-- WHAT YOU WILL DO --
Given the records below, pull every line with the word "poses" into the answer.
==== INPUT DATA ====
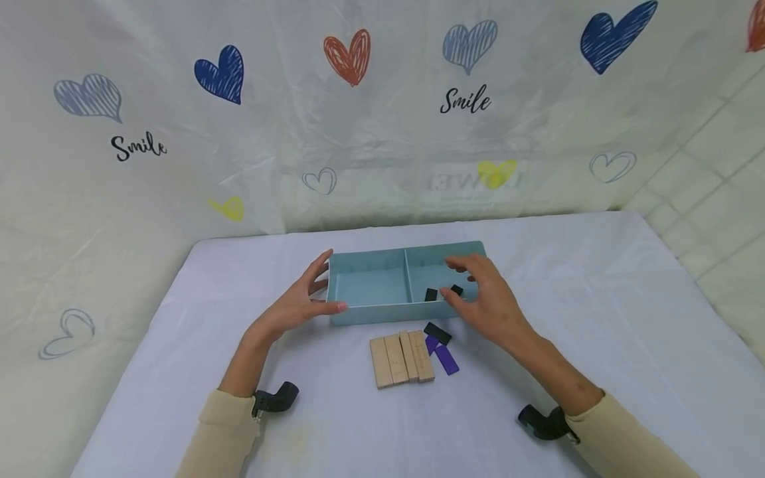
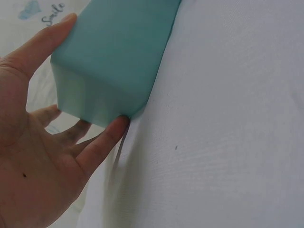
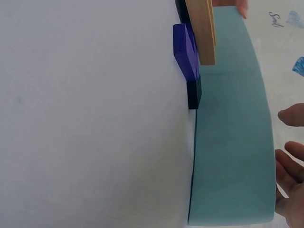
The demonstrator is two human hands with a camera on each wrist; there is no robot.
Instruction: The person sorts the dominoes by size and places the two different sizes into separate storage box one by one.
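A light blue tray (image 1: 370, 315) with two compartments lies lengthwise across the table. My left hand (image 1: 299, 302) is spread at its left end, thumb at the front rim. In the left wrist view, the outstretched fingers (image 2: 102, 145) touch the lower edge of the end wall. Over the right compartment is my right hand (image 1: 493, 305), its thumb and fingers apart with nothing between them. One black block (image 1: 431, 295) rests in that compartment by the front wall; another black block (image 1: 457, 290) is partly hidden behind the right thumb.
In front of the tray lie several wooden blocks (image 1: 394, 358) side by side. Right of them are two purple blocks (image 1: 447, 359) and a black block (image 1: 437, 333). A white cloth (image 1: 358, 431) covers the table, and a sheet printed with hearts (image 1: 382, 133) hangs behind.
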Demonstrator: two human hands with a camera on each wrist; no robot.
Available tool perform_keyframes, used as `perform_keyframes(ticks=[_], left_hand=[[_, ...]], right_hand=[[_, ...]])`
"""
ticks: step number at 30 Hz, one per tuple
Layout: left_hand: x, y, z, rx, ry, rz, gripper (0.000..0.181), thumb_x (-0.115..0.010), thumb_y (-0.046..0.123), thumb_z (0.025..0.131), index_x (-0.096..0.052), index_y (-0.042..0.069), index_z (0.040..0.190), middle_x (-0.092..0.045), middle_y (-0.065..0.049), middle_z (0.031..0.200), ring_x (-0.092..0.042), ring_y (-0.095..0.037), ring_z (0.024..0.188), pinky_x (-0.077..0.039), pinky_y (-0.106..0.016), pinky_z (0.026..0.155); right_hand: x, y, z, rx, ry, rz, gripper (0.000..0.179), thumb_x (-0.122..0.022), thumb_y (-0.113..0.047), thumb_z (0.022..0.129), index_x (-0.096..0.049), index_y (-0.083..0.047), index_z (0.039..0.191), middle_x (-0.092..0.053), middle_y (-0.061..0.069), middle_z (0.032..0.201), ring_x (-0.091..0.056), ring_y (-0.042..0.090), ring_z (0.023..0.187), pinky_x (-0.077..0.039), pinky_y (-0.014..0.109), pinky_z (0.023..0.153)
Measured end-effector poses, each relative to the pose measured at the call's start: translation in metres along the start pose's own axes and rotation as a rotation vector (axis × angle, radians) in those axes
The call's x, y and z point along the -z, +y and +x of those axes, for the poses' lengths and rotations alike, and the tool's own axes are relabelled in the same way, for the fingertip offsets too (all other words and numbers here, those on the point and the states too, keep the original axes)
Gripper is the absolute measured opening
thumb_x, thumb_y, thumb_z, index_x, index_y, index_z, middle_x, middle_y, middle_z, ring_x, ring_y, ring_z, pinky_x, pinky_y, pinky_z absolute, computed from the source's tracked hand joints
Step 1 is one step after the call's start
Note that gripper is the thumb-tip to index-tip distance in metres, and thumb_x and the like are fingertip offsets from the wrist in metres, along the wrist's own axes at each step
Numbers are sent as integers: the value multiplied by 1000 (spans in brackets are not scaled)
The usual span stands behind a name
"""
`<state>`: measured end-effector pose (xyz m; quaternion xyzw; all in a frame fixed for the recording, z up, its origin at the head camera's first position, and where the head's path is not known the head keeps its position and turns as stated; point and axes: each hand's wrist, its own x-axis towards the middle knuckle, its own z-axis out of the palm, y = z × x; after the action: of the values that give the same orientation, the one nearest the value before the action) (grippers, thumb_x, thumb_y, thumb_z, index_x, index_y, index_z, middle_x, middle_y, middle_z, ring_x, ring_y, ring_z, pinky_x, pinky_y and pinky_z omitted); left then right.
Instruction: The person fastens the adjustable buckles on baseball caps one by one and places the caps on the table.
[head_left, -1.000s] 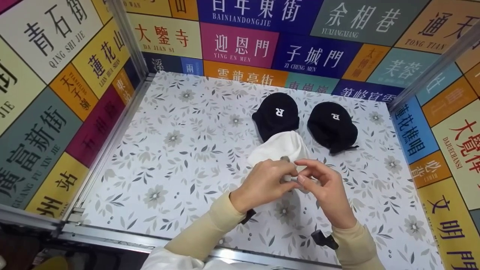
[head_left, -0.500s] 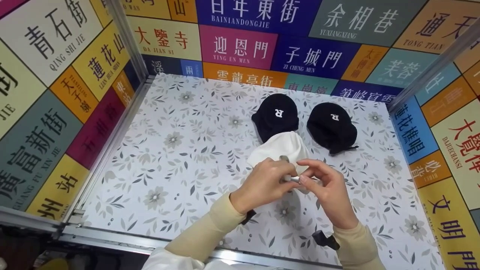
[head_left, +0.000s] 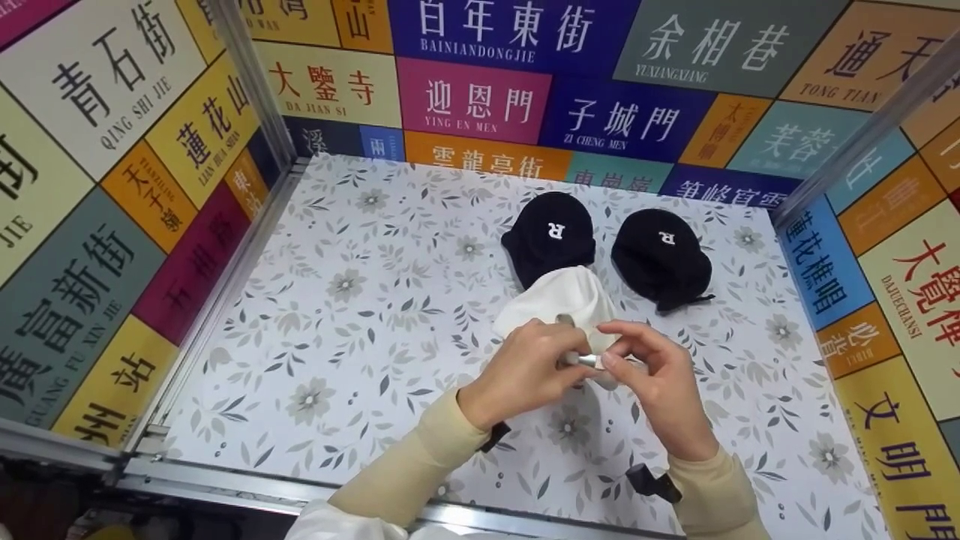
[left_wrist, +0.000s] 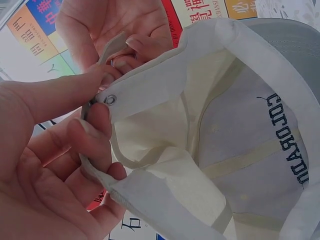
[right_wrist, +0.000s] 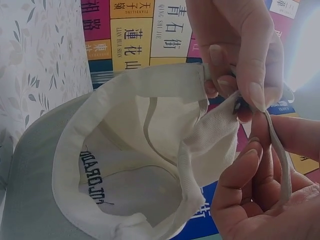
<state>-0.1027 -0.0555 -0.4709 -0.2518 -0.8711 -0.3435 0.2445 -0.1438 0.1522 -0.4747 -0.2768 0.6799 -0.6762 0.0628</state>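
Observation:
A white cap [head_left: 559, 296] with a grey brim [right_wrist: 37, 170] is held up between both hands, its inside facing the wrist views. Dark embroidered lettering [left_wrist: 288, 137] shows reversed inside the crown. My left hand [head_left: 525, 364] pinches the cap's back strap between thumb and fingers, by a small metal eyelet [left_wrist: 111, 99]. Facing it, my right hand [head_left: 660, 382] holds the loose strap end [right_wrist: 281, 160] between thumb and fingers. A silvery piece [head_left: 589, 361] shows between the two hands in the head view; the left fingers partly hide it.
Two black caps stand behind the white one, a left one [head_left: 551, 232] and a right one [head_left: 660, 259], each with a white letter R. They sit on a flower-patterned table surface [head_left: 345, 337]. Sign-covered panels [head_left: 472, 97] surround the back and sides; a metal rail [head_left: 225, 476] borders the front.
The silvery piece between the hands has come more into sight as the right fingertips shifted slightly right. The white cap and both black caps stay in place; the head view tilts slightly.

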Motion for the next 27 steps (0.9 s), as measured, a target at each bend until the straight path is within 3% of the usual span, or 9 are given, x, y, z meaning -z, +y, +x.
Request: perform_keyframes(ticks=[18, 27], left_hand=[[1, -1, -1, 1, 28, -12, 18, -84, 23, 83, -68, 15, 86, -63, 8, 76, -53, -5, 66, -41, -27, 66], [2, -1, -1, 4, 4, -2, 17, -83, 24, 84, -68, 16, 88, -62, 10, 78, -53, -4, 67, -41, -25, 66]], right_hand=[[2, -2, -1, 6, 25, 54, 32, -68, 7, 90, -63, 9, 122, -58, 26, 78, -61, 27, 66, -48, 28, 60], [2, 0, -1, 1, 26, 42, 31, -68, 6, 91, -64, 8, 122, -58, 25, 78, -60, 30, 67, -49, 29, 62]])
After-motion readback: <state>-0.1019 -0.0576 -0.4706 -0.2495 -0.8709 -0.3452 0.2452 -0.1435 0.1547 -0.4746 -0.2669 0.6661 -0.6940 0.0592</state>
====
-- RESULT OF THE TASK --
Measured end-effector poses, each relative to the pose measured at the call's start: translation in metres along the start pose's own axes and rotation as a rotation vector (axis × angle, radians) in those axes
The call's x, y and z point along the -z, +y and +x of those axes, for the poses' lengths and rotations alike, and the tool's own axes are relabelled in the same way, for the fingertip offsets too (all other words and numbers here, those on the point and the states too, keep the original axes)

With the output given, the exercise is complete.